An einem klaren Abend saßen Faulmann, Mummrich, Dachsbert und – leicht im Schatten – die junge Füchsin Liora auf der Lichtung.
Die Vögel waren schon stiller, nur die Krähe knabberte noch an einem alten Streit mit den Eichelhähern, die sie seither am Krächzen hinderten, indem sie jedes Mal laut pfiffen, sobald sie sie erblickten.
Da kam einer der Eichelhäher angeflogen und rief:
„Es ist beschlossen: Ab heute sagt hier niemand mehr ›dummes Nest‹! Das verletzt die, die eins haben!“
Liora legte die Ohren an. „Ich verstehe, was du meinst“, sagte sie.
„Manchmal tun Wörter, die für die einen harmlos sind, den anderen weh.“
Dachsbert hob den Kopf. „Schon möglich. Aber seit wann beschließt einer allein, was alle sagen dürfen?“
Der Eichelhäher plusterte sich. „Wir waren zu dritt – und sehr sicher!“
Faulmann lächelte unter seiner Mütze hervor.
„Sicher sein ist gut“, brummte er, „aber für alle sprechen ist etwas anderes.
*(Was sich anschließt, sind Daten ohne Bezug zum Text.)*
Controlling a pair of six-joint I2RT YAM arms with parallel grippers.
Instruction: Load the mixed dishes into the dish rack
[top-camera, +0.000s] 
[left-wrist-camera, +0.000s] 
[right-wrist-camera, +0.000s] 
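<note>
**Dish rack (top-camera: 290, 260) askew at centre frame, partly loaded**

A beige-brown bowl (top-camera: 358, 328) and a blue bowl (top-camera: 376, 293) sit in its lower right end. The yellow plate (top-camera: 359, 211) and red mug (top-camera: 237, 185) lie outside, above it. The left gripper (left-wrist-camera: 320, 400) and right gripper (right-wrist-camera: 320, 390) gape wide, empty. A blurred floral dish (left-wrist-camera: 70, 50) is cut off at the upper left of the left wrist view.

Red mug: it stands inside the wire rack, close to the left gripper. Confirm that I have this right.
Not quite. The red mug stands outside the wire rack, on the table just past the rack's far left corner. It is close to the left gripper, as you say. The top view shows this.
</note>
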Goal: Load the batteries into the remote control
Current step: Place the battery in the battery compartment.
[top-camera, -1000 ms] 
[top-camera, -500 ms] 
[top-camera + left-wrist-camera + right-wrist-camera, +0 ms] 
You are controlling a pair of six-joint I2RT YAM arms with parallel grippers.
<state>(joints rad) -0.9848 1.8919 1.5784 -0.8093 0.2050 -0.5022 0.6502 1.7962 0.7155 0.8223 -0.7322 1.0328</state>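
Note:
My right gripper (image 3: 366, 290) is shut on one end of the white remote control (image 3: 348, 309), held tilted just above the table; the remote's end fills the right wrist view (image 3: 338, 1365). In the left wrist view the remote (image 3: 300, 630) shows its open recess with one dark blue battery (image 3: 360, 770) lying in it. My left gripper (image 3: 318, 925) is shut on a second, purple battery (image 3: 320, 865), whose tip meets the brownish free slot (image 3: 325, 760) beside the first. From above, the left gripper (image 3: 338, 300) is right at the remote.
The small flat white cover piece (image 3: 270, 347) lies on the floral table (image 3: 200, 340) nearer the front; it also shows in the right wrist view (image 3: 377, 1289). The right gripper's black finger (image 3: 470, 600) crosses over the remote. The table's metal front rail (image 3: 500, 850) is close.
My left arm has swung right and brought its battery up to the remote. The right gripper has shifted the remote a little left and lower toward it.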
Auf der Lichtung darf man auch sagen, wenn etwas sticht – und wenn einen etwas sticht.
Die anderen dürfen trotzdem sagen, wie sie es sehen.“
Mummrich schob sich die Brille zurecht. „Genau. Sagen – hören – antworten.
Sonst ist es keine Lichtung – denn dann fehlt etwas.“
Die Krähe krächzte: „Ich finde ›dummes Nest‹ eh gar nicht schlimm!“
Der Eichelhäher flatterte empört. „Seht ihr? Genau deswegen muss man’s verbieten!“
„Vielleicht müssen wir’s gar nicht verbieten“, sagte Liora.
„Vielleicht reicht: Wer merkt, dass ein Wort weh tut, sagt es.
Und die anderen hören zu. Und wenn einer trotzdem daran festhält, reden wir noch einmal.“
„Genau“, sagte Faulmann. „Hier wird keiner weggeschickt, nur weil er etwas Ungeschicktes ruft.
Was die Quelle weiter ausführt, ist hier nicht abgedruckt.